• PROMPT:
The response should consist of every record, reproduced exactly.

§

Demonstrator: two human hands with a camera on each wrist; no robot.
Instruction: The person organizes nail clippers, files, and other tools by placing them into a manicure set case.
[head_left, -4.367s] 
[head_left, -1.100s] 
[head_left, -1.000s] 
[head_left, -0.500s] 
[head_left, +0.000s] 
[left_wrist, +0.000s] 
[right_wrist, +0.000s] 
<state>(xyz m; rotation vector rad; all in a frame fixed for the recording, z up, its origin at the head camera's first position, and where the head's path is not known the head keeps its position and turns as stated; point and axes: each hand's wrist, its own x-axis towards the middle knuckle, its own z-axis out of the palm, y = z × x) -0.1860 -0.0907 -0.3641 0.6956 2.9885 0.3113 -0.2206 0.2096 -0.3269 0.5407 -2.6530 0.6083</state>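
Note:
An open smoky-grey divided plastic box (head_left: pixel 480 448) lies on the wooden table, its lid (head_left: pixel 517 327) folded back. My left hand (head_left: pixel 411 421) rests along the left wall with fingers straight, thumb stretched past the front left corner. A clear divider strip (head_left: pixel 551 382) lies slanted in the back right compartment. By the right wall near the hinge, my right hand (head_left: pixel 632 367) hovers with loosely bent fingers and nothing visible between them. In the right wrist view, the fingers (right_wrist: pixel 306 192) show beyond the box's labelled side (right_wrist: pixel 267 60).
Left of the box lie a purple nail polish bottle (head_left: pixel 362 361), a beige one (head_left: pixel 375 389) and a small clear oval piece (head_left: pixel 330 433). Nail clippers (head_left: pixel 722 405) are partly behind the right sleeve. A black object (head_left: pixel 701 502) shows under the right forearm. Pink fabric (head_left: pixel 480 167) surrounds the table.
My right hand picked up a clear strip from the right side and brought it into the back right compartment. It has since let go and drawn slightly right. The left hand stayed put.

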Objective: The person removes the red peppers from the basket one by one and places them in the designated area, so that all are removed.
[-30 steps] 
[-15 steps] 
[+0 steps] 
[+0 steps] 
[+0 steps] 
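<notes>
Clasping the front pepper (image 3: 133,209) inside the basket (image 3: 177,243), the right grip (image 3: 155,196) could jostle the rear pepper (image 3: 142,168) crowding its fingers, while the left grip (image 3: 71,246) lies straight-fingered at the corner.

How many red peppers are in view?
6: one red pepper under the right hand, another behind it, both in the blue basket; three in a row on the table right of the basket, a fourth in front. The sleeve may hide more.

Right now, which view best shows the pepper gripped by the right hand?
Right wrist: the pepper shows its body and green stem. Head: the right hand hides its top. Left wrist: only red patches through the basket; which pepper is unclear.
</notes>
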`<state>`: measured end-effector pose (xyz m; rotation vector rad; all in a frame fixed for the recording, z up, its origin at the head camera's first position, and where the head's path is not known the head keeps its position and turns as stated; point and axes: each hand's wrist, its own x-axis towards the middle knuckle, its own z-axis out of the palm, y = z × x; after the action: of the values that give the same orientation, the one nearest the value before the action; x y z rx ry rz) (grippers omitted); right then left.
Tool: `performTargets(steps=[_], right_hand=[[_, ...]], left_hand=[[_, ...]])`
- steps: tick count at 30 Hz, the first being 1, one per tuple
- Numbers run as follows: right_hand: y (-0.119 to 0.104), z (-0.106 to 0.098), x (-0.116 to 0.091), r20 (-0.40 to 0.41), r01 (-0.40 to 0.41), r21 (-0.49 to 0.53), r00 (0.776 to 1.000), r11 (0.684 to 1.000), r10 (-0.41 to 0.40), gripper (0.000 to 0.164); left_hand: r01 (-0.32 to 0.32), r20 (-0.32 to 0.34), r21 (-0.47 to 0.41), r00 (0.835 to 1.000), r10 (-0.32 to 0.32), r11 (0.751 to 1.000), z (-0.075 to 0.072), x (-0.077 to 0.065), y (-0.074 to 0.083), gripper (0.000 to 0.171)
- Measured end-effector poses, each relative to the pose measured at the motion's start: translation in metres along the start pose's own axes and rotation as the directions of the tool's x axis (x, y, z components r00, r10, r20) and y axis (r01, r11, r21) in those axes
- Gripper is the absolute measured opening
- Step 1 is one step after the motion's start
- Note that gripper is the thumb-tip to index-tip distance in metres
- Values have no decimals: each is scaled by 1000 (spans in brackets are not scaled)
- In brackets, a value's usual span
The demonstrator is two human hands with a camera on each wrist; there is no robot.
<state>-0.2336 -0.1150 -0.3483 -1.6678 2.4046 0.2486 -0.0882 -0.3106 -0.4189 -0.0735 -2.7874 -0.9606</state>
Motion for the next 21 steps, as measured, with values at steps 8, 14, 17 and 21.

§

• RESPONSE TO THIS TASK:
Demonstrator: two human hands with a camera on each wrist; no robot.
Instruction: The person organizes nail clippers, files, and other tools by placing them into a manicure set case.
[head_left, -4.367s] 
[head_left, -1.100s] 
[head_left, -1.000s] 
[head_left, -0.500s] 
[head_left, +0.000s] 
[left_wrist, +0.000s] 
[right_wrist, +0.000s] 
<state>(xyz m; rotation vector rad; all in a frame fixed for the recording, z up, its origin at the head camera's first position, and where the head's path is not known the head keeps its position and turns as stated; point and axes: each hand's wrist, its own x-axis towards the middle knuckle, its own z-axis out of the palm, y = z × x) -0.1860 -0.0907 -0.3641 0.6956 2.9885 0.3113 -0.2206 0.2096 -0.3269 0.5407 -2.6530 0.6083</state>
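Note:
An open smoky-grey divided plastic box (head_left: pixel 480 448) lies on the wooden table, its lid (head_left: pixel 517 327) folded back. My left hand (head_left: pixel 411 421) rests along the left wall with fingers straight, thumb stretched past the front left corner. A clear divider strip (head_left: pixel 551 382) lies slanted in the back right compartment. By the right wall near the hinge, my right hand (head_left: pixel 632 367) hovers with loosely bent fingers and nothing visible between them. In the right wrist view, the fingers (right_wrist: pixel 306 192) show beyond the box's labelled side (right_wrist: pixel 267 60).
Left of the box lie a purple nail polish bottle (head_left: pixel 362 361), a beige one (head_left: pixel 375 389) and a small clear oval piece (head_left: pixel 330 433). Nail clippers (head_left: pixel 722 405) are partly behind the right sleeve. A black object (head_left: pixel 701 502) shows under the right forearm. Pink fabric (head_left: pixel 480 167) surrounds the table.
My right hand picked up a clear strip from the right side and brought it into the back right compartment. It has since let go and drawn slightly right. The left hand stayed put.
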
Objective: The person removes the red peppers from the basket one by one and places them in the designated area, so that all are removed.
[-30 steps] 
[-15 steps] 
[+0 steps] 
[+0 steps] 
[+0 steps] 
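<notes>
Clasping the front pepper (image 3: 133,209) inside the basket (image 3: 177,243), the right grip (image 3: 155,196) could jostle the rear pepper (image 3: 142,168) crowding its fingers, while the left grip (image 3: 71,246) lies straight-fingered at the corner.

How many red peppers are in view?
6: one red pepper under the right hand, another behind it, both in the blue basket; three in a row on the table right of the basket, a fourth in front. The sleeve may hide more.

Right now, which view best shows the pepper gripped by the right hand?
Right wrist: the pepper shows its body and green stem. Head: the right hand hides its top. Left wrist: only red patches through the basket; which pepper is unclear.
</notes>
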`<state>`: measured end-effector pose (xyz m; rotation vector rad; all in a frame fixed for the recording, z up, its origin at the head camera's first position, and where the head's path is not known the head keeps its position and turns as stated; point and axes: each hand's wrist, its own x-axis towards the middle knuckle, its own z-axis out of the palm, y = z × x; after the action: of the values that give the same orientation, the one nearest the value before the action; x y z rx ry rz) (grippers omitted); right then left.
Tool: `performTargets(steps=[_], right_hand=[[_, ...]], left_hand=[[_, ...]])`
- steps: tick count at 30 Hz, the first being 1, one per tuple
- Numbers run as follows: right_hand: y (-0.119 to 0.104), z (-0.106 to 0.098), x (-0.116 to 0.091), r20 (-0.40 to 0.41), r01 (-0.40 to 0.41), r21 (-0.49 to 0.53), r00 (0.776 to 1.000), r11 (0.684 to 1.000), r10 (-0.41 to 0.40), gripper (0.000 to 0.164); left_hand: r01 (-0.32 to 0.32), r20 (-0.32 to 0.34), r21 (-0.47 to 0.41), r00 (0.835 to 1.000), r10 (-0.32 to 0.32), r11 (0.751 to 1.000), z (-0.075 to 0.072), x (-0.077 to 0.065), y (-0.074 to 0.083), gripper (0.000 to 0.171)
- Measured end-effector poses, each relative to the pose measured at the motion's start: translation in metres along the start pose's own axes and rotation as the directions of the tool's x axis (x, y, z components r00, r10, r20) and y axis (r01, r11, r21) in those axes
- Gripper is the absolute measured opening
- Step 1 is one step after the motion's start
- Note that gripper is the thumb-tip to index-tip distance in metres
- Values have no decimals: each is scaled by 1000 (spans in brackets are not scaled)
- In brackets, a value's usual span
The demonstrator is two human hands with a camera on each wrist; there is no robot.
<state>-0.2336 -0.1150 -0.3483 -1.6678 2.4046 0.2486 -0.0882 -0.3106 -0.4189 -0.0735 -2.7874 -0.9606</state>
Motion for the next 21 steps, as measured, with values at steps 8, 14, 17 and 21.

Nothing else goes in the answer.